▶ _What you are asked to do_
Isolate every line in the records below with "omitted" in it.

▶ _Given information_

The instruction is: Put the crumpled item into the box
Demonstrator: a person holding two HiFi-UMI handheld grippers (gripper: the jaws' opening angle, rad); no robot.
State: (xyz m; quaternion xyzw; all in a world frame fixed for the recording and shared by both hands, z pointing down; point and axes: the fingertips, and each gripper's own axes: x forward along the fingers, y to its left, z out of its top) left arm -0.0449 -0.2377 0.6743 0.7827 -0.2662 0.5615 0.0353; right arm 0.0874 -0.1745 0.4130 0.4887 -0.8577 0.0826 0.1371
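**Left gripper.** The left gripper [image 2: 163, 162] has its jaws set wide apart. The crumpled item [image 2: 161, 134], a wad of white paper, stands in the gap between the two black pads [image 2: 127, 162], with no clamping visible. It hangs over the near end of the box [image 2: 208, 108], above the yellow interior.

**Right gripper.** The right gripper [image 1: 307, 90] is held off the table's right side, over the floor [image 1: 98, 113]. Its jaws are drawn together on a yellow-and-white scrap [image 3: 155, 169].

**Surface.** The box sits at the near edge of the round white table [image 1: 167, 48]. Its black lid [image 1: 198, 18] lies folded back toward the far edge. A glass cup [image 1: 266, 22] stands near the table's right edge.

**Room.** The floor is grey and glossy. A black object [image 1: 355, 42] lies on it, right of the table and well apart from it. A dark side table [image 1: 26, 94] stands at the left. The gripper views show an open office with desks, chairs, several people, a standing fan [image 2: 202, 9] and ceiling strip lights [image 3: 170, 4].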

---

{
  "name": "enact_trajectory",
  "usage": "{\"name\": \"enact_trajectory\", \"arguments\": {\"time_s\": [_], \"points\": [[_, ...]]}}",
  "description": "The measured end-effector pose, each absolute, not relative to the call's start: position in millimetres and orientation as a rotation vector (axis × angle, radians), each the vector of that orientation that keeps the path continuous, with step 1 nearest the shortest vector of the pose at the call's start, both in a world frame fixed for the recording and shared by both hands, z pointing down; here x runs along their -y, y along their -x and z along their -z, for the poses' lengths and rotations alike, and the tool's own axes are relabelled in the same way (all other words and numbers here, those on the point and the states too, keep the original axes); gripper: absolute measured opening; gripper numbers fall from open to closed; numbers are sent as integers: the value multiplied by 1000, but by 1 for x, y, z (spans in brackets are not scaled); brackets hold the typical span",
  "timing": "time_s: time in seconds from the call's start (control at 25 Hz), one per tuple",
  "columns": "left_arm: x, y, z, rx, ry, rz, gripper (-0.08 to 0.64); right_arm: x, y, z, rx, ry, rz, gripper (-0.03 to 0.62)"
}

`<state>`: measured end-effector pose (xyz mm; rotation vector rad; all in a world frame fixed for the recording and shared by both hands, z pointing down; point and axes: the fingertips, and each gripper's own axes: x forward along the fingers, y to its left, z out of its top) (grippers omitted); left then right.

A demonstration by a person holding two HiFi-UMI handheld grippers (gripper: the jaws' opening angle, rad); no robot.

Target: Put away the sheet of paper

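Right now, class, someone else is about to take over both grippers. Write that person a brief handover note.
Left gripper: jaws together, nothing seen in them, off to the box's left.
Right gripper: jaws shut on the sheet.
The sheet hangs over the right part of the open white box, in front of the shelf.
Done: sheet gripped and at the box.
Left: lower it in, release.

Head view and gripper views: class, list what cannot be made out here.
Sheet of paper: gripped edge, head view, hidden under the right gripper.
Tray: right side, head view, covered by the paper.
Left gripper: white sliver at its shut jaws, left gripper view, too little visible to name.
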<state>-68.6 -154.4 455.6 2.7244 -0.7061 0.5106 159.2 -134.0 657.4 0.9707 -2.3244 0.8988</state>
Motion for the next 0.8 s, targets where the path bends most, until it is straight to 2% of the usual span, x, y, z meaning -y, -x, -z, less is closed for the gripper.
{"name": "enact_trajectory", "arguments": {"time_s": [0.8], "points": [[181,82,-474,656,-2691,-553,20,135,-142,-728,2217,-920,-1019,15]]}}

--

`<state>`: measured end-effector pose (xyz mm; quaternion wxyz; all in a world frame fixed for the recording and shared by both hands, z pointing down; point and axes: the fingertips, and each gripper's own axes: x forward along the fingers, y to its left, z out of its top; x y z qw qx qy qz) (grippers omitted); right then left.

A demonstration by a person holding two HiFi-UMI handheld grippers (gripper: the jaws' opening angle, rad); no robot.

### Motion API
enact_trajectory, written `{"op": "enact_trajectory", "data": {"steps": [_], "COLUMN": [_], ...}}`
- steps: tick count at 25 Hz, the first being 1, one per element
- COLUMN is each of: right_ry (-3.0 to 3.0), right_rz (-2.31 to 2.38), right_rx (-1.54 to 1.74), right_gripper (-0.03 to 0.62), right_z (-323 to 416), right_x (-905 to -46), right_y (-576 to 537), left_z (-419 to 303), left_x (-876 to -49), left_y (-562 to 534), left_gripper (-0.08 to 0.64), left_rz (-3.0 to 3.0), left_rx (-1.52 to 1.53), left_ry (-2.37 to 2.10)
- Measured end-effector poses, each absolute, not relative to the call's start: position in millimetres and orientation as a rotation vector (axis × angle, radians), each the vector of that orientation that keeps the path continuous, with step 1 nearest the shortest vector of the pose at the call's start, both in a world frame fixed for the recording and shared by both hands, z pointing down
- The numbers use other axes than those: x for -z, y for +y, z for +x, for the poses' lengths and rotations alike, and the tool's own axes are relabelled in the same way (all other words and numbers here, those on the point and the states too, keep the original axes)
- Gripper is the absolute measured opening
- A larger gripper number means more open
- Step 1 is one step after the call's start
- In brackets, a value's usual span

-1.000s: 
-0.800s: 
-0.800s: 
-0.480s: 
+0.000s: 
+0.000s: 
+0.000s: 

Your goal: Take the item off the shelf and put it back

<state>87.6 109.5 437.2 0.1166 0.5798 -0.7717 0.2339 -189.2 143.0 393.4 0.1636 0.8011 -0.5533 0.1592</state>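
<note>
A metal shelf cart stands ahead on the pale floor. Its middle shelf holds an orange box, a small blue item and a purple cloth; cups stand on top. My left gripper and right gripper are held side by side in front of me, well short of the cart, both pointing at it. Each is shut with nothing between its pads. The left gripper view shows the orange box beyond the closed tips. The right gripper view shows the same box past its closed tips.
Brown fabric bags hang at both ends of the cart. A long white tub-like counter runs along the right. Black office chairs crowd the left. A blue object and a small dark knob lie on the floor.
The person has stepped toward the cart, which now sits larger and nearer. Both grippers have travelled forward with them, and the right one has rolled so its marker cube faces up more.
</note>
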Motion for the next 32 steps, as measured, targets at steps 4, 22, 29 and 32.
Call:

▶ _Result below_
`<state>`: measured end-effector pose (xyz mm; rotation vector rad; all in a world frame fixed for the recording and shared by both hands, z pointing down; point and axes: the fingertips, and each gripper's own axes: x forward along the fingers, y to its left, z out of its top) (grippers omitted); left then right.
`<state>`: measured end-effector pose (xyz mm; quaternion wxyz; all in a world frame fixed for the recording and shared by both hands, z pointing down; point and axes: the fingertips, and each gripper's own axes: x forward along the fingers, y to its left, z out of its top; x y z qw qx qy qz) (grippers omitted); right then left.

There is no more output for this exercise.